**Provided records**.
------------------------------------

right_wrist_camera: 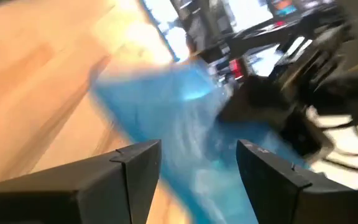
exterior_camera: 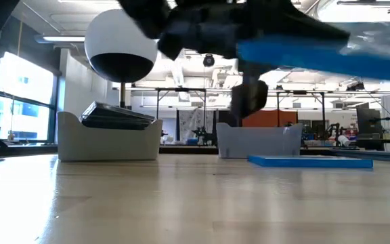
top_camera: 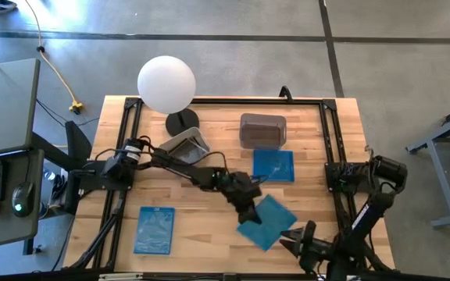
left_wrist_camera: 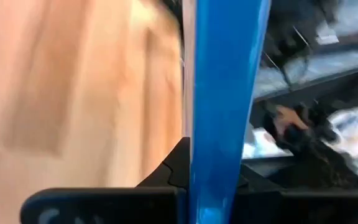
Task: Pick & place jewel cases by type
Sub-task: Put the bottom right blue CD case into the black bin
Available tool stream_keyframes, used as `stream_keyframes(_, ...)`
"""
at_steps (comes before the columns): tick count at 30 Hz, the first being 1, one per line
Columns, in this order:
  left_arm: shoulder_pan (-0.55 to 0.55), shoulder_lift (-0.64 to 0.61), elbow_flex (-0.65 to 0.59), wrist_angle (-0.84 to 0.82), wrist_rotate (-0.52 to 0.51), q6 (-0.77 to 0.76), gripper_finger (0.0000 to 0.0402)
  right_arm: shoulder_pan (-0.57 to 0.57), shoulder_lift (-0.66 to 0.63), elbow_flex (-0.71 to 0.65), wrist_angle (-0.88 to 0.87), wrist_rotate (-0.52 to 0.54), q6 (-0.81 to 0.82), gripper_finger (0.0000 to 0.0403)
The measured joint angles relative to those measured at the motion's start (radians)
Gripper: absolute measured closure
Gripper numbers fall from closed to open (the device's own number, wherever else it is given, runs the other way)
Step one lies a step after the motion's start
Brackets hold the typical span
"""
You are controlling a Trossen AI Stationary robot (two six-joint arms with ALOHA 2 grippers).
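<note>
My left gripper reaches over the table's middle and is shut on a translucent blue jewel case, which the low view shows raised. My right gripper is open just near-right of that case, its fingers short of it. A second blue case lies flat further back. A third blue case lies flat at the near left. Dark shiny cases lean in the left grey tub. My left gripper pinches the blue case between its two fingers at the left-hand edge. The fingers come from the table's left, slanting down. In the left wrist view the case stands edge-on between the fingers. It is lifted clear of the table, nearly level.
A second grey tub stands at the far middle. A lamp with a white globe rises at the far left. Black rails frame the wooden table. Bare wood lies between the near-left case and the held one.
</note>
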Motion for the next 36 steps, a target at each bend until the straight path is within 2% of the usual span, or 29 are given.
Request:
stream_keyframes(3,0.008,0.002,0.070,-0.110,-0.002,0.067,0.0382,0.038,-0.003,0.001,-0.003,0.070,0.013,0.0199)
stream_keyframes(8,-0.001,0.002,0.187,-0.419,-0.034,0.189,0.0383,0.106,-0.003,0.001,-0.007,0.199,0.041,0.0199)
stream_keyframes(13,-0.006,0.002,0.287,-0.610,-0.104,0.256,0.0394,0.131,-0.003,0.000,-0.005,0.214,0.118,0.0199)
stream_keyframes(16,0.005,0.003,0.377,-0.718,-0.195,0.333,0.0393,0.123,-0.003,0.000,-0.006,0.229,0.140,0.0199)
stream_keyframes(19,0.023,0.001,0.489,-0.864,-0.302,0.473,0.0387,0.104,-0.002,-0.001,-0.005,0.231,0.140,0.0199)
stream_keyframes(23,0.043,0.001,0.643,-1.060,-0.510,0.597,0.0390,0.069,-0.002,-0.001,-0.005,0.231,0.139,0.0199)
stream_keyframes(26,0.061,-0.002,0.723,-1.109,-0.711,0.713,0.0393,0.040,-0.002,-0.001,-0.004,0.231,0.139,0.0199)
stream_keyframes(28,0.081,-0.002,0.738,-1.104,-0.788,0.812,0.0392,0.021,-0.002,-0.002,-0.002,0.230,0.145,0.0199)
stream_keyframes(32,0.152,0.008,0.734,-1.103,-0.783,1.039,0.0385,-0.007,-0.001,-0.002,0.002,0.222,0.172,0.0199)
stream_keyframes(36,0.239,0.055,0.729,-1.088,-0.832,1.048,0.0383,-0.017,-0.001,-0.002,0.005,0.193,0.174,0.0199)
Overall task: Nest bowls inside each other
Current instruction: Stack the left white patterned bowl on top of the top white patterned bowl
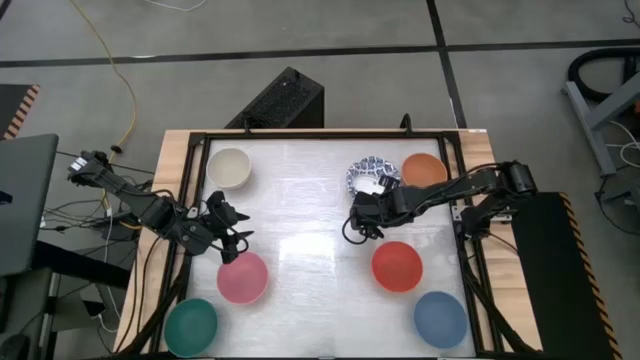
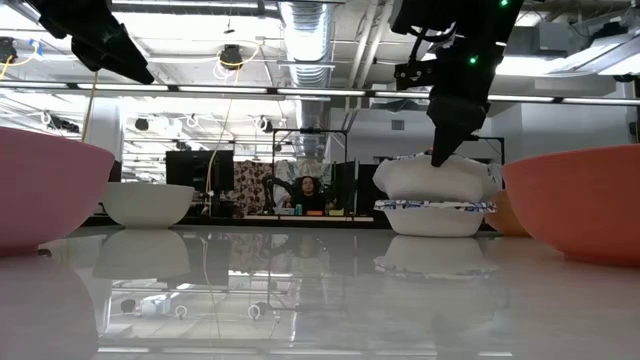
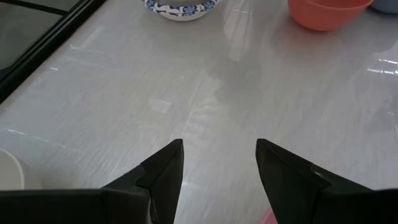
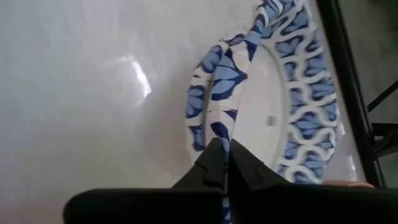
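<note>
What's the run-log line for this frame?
right gripper: shut on blue-rimmed bowl rim, over stack | left gripper: open, waiting by pink bowl

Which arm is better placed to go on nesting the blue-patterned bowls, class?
The right. The right gripper is shut on the rim of a tilted patterned bowl above another patterned bowl. The left gripper hangs open and empty near the pink bowl.

Grey floor [image 1: 300,35] crossed by dark seams, a yellow cable [image 1: 118,70] trailing over it. Beyond the worktop, a ceiling of ducts [image 2: 310,25] and strip lights [image 2: 250,92], dark monitors [image 2: 190,170], a seated person [image 2: 305,190].
</note>
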Action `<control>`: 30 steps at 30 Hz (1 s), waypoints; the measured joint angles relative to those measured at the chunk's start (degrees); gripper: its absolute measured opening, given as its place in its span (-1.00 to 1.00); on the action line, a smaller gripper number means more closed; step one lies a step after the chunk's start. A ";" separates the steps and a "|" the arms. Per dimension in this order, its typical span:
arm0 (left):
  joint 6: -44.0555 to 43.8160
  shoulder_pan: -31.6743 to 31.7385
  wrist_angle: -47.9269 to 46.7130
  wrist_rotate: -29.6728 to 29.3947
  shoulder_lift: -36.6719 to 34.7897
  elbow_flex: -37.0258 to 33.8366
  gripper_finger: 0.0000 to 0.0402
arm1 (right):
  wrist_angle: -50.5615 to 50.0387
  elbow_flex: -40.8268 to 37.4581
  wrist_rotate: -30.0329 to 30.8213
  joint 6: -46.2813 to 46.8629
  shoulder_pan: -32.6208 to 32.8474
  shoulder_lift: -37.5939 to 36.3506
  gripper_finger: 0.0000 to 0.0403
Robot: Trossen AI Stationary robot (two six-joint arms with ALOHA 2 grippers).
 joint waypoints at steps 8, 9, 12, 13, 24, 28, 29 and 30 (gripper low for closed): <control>-0.01 0.00 0.00 -0.02 0.00 0.00 -0.05 | -0.13 0.00 4.93 0.22 1.97 0.00 -0.97; 0.01 0.00 0.00 -0.04 0.00 0.00 -0.05 | -0.26 0.00 5.53 0.20 2.30 0.00 -0.97; 0.05 0.00 0.00 -0.04 0.00 0.00 -0.05 | -1.48 0.00 7.27 0.16 3.07 0.00 -0.97; 0.07 0.00 0.00 -0.04 0.00 0.00 -0.05 | -2.08 0.00 7.39 0.16 3.29 0.00 -0.97; 0.16 0.00 0.00 -0.24 0.00 0.00 -0.05 | -3.66 0.00 7.33 -0.71 3.02 0.02 -0.97; 0.18 0.00 0.00 -0.52 0.00 0.00 -0.05 | -3.52 0.00 7.21 -0.86 2.60 0.02 -0.97; 0.18 0.00 0.00 -0.53 0.00 0.00 -0.05 | -3.25 0.00 7.04 -0.89 2.38 0.02 -0.97; 0.18 0.00 0.00 -0.58 0.00 0.00 -0.05 | -2.80 0.00 6.53 -0.98 2.26 0.02 -0.97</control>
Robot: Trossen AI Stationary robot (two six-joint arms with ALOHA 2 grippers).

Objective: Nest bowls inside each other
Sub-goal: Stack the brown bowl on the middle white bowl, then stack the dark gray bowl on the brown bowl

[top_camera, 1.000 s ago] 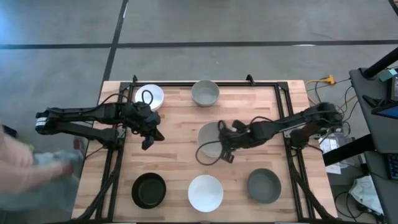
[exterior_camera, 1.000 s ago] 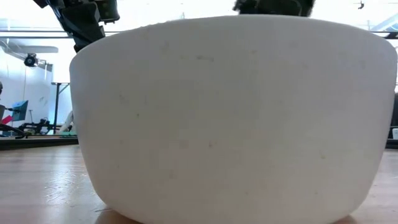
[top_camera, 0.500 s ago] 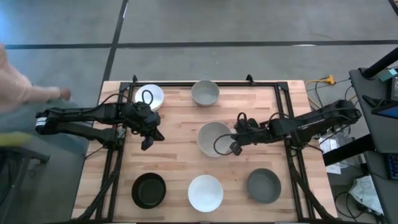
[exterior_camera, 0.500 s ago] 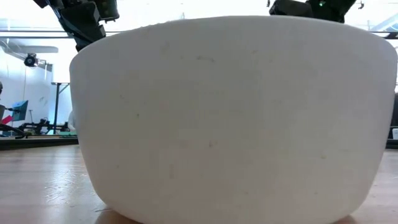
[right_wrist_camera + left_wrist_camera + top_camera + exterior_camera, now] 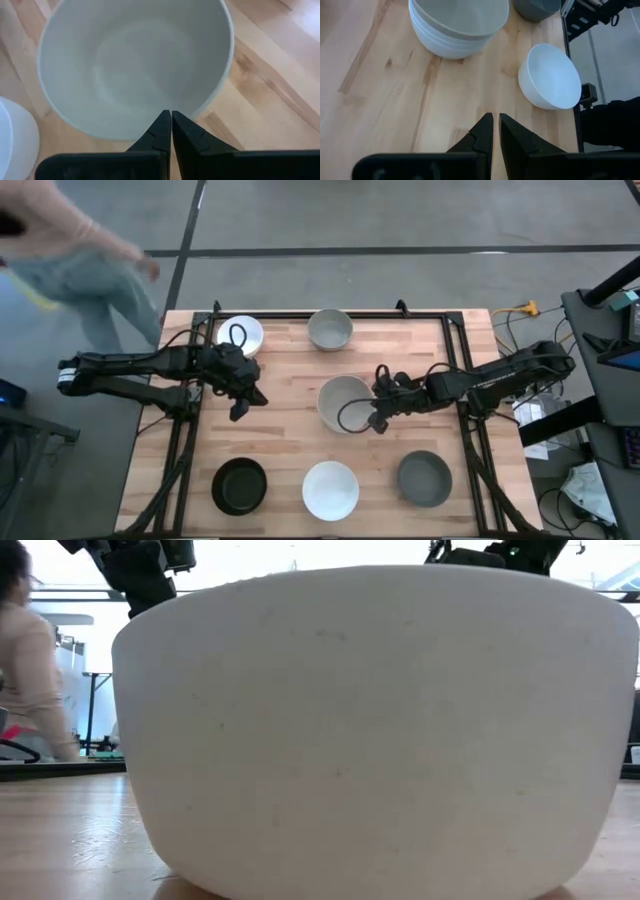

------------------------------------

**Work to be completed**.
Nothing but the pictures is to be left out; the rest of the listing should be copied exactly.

**Solution below**.
right_wrist_camera: 
exterior_camera: 
top_camera: 
left_wrist_camera: 
Task: Pick & place jewel cases by type
Sub-task: Put the bottom right blue CD case into the black bin
Available tool stream_keyframes, used as `stream_keyframes(_, ...)`
"""
at_steps (comes before the columns): tick count at 30 Hz, the first being 1, one per line
Columns, in this order:
  left_arm: shoulder_pan (-0.55 to 0.55), shoulder_lift (-0.64 to 0.61), elbow_flex (-0.65 to 0.59), wrist_angle (-0.84 to 0.82), wrist_rotate (-0.52 to 0.51), q6 (-0.77 to 0.76), gripper_finger (0.0000 to 0.0402)
  right_arm: shoulder_pan (-0.57 to 0.57), shoulder_lift (-0.66 to 0.63), elbow_flex (-0.71 to 0.65), wrist_angle (-0.88 to 0.87), wrist_rotate (-0.52 to 0.54), q6 (-0.81 to 0.82), gripper_finger (0.0000 to 0.0403)
The measured joint angles relative to those measured at the motion's start (radians)
Gripper: absolute measured closure
Gripper numbers fall from closed to open (the device's own number, wherever else it is given, runs the other way)
Step one lies a step after the motion's start
Brackets hold the typical span
"""
You are controlling a Trossen AI Stationary robot (two six-joint arms with ALOHA 2 grippers).
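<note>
My left gripper reaches over the table's middle and is shut on a translucent blue jewel case, which the low view shows raised. My right gripper is open just near-right of that case, its fingers short of it. A second blue case lies flat further back. A third blue case lies flat at the near left. Dark shiny cases lean in the left grey tub. My left gripper pinches the blue case between its two fingers at the left-hand edge. The fingers come from the table's left, slanting down. In the left wrist view the case stands edge-on between the fingers. It is lifted clear of the table, nearly level.
A second grey tub stands at the far middle. A lamp with a white globe rises at the far left. Black rails frame the wooden table. Bare wood lies between the near-left case and the held one.
</note>
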Motion for the next 36 steps, a target at each bend until the straight path is within 2% of the usual span, or 29 are given.
Request:
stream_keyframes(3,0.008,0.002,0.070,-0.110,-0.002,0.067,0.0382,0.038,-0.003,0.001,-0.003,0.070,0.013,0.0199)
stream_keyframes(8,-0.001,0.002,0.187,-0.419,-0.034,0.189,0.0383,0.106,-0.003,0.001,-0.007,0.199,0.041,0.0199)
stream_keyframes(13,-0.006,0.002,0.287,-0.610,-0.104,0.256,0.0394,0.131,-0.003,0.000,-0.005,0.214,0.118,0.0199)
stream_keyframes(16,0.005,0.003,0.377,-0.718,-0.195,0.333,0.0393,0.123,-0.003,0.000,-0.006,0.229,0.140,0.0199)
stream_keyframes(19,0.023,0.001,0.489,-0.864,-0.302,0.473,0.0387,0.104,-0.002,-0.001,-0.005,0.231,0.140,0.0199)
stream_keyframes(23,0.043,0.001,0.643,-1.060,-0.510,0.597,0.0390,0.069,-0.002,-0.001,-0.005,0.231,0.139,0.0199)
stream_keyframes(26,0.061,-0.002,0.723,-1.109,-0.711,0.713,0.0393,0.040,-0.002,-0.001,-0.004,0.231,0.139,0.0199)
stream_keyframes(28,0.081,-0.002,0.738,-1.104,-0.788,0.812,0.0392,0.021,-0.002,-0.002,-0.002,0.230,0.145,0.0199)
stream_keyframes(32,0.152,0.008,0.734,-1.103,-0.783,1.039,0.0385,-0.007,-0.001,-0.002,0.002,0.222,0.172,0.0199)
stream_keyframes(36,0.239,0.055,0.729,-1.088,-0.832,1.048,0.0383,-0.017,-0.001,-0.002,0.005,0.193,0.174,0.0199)
Overall task: Nest bowls inside each other
Current instruction: Stack the left white patterned bowl on top of the top white patterned bowl
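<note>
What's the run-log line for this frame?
right gripper: shut on blue-rimmed bowl rim, over stack | left gripper: open, waiting by pink bowl

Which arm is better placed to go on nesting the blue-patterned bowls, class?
The right. The right gripper is shut on the rim of a tilted patterned bowl above another patterned bowl. The left gripper hangs open and empty near the pink bowl.

Grey floor [image 1: 300,35] crossed by dark seams, a yellow cable [image 1: 118,70] trailing over it. Beyond the worktop, a ceiling of ducts [image 2: 310,25] and strip lights [image 2: 250,92], dark monitors [image 2: 190,170], a seated person [image 2: 305,190].
</note>
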Action `<control>`: 30 steps at 30 Hz (1 s), waypoints; the measured joint angles relative to those measured at the chunk's start (degrees); gripper: its absolute measured opening, given as its place in its span (-1.00 to 1.00); on the action line, a smaller gripper number means more closed; step one lies a step after the chunk's start. A ";" separates the steps and a "|" the arms. Per dimension in this order, its typical span:
arm0 (left):
  joint 6: -44.0555 to 43.8160
  shoulder_pan: -31.6743 to 31.7385
  wrist_angle: -47.9269 to 46.7130
  wrist_rotate: -29.6728 to 29.3947
  shoulder_lift: -36.6719 to 34.7897
  elbow_flex: -37.0258 to 33.8366
  gripper_finger: 0.0000 to 0.0402
arm1 (right):
  wrist_angle: -50.5615 to 50.0387
  elbow_flex: -40.8268 to 37.4581
  wrist_rotate: -30.0329 to 30.8213
  joint 6: -46.2813 to 46.8629
  shoulder_pan: -32.6208 to 32.8474
  shoulder_lift: -37.5939 to 36.3506
  gripper_finger: 0.0000 to 0.0403
Robot: Trossen AI Stationary robot (two six-joint arms with ALOHA 2 grippers).
 joint waypoints at steps 8, 9, 12, 13, 24, 28, 29 and 30 (gripper low for closed): <control>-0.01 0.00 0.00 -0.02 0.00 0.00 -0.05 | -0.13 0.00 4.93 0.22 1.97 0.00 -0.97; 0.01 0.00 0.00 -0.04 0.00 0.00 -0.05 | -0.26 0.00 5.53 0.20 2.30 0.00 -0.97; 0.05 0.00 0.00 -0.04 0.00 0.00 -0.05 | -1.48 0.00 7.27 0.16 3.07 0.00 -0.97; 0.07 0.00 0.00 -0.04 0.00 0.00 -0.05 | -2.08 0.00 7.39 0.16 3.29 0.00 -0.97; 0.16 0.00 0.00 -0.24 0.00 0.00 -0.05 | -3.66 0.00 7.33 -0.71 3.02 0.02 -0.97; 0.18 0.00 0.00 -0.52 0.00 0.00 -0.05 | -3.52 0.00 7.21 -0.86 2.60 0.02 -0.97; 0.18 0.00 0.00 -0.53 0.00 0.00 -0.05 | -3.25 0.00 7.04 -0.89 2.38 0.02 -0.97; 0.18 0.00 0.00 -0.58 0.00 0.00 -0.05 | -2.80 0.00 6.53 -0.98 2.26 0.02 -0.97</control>
Robot: Trossen AI Stationary robot (two six-joint arms with ALOHA 2 grippers).

Objective: Nest bowls inside each other
Sub-goal: Stack the brown bowl on the middle white bowl, then stack the dark gray bowl on the brown bowl

[top_camera, 1.000 s ago] 
[exterior_camera, 1.000 s ago] 
[top_camera, 0.500 s ago] 
[exterior_camera, 0.500 s ago] 
[right_wrist_camera + left_wrist_camera + top_camera + exterior_camera, now] 

The output as shown is complete.